According to a site plan, the first phase calls for eight total softball or baseball diamonds (four 225-foot and four 300-foot fields), as well as a shelter, parking, batting cages, a playground that would accommodate children with special needs and a maintenance structure.

Phase two would feature a 240-foot-by-300-foot multi-use sports field for soccer, football and a variety of other sports, plus a splash pad, a second playground, a trail and restrooms.

Greenwood has partnered with Beech Grove-based Mader Design LLC to master-plan the site and will use a public bid process to find a developer to execute the city’s vision.

“We’re thinking late summer to fall that we’ll hopefully have the design package ready and put it out for bid,” Greenwood Mayor Mark Myers told IBJ. “We’re hoping in 2021 to start construction on the site.”

The land for the project was acquired by the city from the Indiana Department of Transportation in mid-2019 at no cost, because the city contributed about $12 million toward the Worthsville interchange project, Myers said.

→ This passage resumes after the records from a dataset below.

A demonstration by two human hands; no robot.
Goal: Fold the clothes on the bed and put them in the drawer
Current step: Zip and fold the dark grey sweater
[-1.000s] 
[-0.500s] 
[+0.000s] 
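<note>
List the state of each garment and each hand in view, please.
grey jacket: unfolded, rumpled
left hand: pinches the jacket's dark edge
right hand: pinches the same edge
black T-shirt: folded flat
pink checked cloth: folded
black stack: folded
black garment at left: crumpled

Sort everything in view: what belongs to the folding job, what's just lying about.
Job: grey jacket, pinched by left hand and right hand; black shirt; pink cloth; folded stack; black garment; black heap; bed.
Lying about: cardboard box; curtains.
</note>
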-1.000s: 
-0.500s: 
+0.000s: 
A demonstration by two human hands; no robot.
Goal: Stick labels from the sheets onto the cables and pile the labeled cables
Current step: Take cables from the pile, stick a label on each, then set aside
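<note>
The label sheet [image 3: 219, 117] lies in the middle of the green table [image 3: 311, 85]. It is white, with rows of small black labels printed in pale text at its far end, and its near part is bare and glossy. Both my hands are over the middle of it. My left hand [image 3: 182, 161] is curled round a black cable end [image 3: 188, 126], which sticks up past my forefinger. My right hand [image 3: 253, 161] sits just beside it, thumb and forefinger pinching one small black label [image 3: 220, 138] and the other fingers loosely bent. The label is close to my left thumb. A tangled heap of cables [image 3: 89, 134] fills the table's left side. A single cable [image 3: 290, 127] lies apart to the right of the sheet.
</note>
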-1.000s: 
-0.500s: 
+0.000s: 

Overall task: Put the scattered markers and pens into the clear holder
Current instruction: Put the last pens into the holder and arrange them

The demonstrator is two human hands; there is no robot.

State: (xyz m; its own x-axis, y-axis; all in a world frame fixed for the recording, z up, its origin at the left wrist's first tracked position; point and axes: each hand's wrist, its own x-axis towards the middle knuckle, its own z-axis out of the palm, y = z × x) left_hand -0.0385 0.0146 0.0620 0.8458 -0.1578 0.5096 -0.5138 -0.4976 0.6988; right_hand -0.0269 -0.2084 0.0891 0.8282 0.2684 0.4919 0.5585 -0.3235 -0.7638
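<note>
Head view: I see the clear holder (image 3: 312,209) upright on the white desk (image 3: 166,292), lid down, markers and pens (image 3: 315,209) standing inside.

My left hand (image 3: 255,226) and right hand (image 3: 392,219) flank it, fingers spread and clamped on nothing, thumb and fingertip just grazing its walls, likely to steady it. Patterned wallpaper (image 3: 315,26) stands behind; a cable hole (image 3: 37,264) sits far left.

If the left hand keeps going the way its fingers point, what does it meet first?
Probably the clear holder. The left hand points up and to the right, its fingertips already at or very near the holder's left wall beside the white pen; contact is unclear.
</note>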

The land is bordered on the west by Clark Pleasant Middle School and the Harvest Indy South church, with fields and a planned neighborhood to the north.

The mayor announced the development during his State of the City address Thursday, touting it as an opportunity for Greenwood to draw in families and central Indiana athletic teams for games, as well as competitions for travel teams.

“We’ve always had a large softball demand in our area for local teams, so this will help augment that,” Myers said. “At the same time, we know that we’re designing it so it’s big enough for travel teams that are passing through. It will be a good destination” for those types of competitions.

The mayor said the city is exploring the use of artificial turf for the fields, along with advanced water drainage systems—such systems are used at many recently-constructed facilities, including Grand Park in Westfield.

Myers said a firm date has not been determined for when the project might open to the public.